## What to work on
Set down the material again. Keep every line exactly as it is.

## Data excerpt
================================

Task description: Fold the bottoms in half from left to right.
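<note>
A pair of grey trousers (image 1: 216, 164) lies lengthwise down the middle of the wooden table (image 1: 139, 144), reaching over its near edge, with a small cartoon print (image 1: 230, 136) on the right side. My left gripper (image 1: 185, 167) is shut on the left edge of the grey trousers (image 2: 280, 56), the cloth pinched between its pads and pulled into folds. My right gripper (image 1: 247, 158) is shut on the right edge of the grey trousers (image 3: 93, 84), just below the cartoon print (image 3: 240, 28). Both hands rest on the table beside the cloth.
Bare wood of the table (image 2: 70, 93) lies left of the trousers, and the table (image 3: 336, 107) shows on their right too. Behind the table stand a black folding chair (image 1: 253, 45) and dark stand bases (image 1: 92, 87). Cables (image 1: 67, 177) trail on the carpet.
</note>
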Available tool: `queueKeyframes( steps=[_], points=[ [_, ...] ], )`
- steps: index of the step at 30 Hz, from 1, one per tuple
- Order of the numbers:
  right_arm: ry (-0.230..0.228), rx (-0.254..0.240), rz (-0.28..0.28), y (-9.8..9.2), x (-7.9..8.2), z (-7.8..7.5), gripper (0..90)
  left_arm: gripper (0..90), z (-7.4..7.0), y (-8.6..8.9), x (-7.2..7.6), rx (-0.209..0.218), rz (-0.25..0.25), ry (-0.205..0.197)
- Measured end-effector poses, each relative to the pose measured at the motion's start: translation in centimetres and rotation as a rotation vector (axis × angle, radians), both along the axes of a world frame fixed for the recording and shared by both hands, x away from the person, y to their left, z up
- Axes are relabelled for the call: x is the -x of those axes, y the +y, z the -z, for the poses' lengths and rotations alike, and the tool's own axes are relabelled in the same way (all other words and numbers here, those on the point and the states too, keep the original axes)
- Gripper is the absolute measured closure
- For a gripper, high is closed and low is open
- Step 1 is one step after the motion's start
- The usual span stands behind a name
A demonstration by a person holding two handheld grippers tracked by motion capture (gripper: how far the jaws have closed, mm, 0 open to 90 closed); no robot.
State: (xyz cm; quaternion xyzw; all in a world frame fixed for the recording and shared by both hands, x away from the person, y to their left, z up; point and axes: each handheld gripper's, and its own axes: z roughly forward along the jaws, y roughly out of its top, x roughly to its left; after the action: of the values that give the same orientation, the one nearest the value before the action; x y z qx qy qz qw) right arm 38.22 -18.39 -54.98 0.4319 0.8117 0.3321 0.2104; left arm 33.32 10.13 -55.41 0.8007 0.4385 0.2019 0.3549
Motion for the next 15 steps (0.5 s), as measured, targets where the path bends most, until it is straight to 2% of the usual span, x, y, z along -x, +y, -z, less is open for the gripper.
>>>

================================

## Task solution
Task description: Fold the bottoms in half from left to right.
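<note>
A pair of grey trousers (image 1: 216, 164) lies lengthwise down the middle of the wooden table (image 1: 139, 144), reaching over its near edge, with a small cartoon print (image 1: 230, 136) on the right side. My left gripper (image 1: 185, 167) is shut on the left edge of the grey trousers (image 2: 280, 56), the cloth pinched between its pads and pulled into folds. My right gripper (image 1: 247, 158) is shut on the right edge of the grey trousers (image 3: 93, 84), just below the cartoon print (image 3: 240, 28). Both hands rest on the table beside the cloth.
Bare wood of the table (image 2: 70, 93) lies left of the trousers, and the table (image 3: 336, 107) shows on their right too. Behind the table stand a black folding chair (image 1: 253, 45) and dark stand bases (image 1: 92, 87). Cables (image 1: 67, 177) trail on the carpet.
</note>
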Available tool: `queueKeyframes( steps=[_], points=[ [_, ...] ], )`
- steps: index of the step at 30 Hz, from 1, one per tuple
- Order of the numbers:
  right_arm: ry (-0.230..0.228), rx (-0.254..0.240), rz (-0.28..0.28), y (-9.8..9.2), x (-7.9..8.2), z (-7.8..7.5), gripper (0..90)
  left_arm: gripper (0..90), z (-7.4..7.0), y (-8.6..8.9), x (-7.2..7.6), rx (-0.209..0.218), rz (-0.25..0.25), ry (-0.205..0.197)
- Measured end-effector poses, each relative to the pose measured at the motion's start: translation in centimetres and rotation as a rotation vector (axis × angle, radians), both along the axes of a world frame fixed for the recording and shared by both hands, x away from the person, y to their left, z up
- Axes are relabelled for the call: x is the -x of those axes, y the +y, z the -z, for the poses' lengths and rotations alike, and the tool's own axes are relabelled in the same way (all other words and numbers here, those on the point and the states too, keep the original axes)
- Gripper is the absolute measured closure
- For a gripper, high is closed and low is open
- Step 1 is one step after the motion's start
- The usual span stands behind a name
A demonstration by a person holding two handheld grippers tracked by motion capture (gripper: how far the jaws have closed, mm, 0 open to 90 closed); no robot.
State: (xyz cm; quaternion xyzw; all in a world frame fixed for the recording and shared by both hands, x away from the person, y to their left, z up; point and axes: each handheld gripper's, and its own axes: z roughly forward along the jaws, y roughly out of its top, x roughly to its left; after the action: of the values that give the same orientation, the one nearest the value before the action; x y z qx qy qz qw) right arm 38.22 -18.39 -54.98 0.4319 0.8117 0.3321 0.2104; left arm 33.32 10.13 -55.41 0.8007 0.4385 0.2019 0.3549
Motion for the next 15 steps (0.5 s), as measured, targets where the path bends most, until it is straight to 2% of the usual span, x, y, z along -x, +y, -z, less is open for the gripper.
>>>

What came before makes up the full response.